La communauté internationale doit également veiller à ce que les pays en développement vulnérables à faible revenu (PFRD) qui ne disposent pas des ressources nécessaires pour soutenir les systèmes de soins de santé et entretenir des lignes de vie aient accès à des financements concessionnels et, dans certains cas, à des subventions. Soixante-douze pays ont déjà reçu une aide d'urgence du FMI, mais un soutien bien plus bilatéral et multilatéral sera nécessaire.

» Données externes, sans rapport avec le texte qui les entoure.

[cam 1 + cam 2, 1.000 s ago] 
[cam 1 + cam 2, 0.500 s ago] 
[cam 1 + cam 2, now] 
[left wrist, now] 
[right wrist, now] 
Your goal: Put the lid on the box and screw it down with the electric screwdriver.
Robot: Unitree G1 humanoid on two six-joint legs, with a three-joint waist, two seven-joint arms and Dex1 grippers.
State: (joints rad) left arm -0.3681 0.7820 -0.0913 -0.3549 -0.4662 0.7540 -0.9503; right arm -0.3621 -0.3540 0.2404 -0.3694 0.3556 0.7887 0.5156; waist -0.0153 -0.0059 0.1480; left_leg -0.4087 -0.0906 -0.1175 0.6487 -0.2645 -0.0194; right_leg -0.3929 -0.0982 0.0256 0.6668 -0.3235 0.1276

Et les pays pauvres pourraient avoir besoin d'un allégement continu de leur dette, notamment par le biais de l'Initiative de suspension du service de la dette du G20

Politiques fiscales post-COVID 19

Une fois que les vaccins et les thérapies efficaces contre le COVID-19 seront largement disponibles, nous entrerons dans un monde post-COVID et échapperons vraiment au grand verrouillage. Cela ne sera possible que si la solidarité internationale permet l'accès au traitement et aux vaccins pour tous, dans les pays développés comme dans les pays en développement. À ce stade, les gouvernements devraient réorienter la politique budgétaire vers une croissance résiliente, durable et inclusive.

Les décideurs devraient s'attaquer à la montée de la pauvreté et des inégalités, ainsi qu'aux faiblesses structurelles mises en évidence par la crise pour mieux se préparer aux futurs chocs. Cela implique d'investir dans des systèmes de santé plus solides, de meilleurs filets de sécurité sociale dotés de ressources et la numérisation. Les autorités devraient soutenir activement les investissements respectueux du climat qui favorisent une croissance plus verte, riche en emplois et axée sur l'innovation. La politique budgétaire doit également s'attaquer aux inégalités par des dépenses visant à l'accès universel à la santé et à l'éducation et à des régimes fiscaux progressifs.

Il n'est pas possible de prévoir avec une grande confiance à quoi ressemblera le monde post-COVID 19. Certes, les transformations seront profondes. Quel que soit l'avenir, il nécessitera des politiques budgétaires flexibles qui facilitent le changement structurel, s'attaquent aux inégalités et soutiennent la transition vers un avenir plus vert.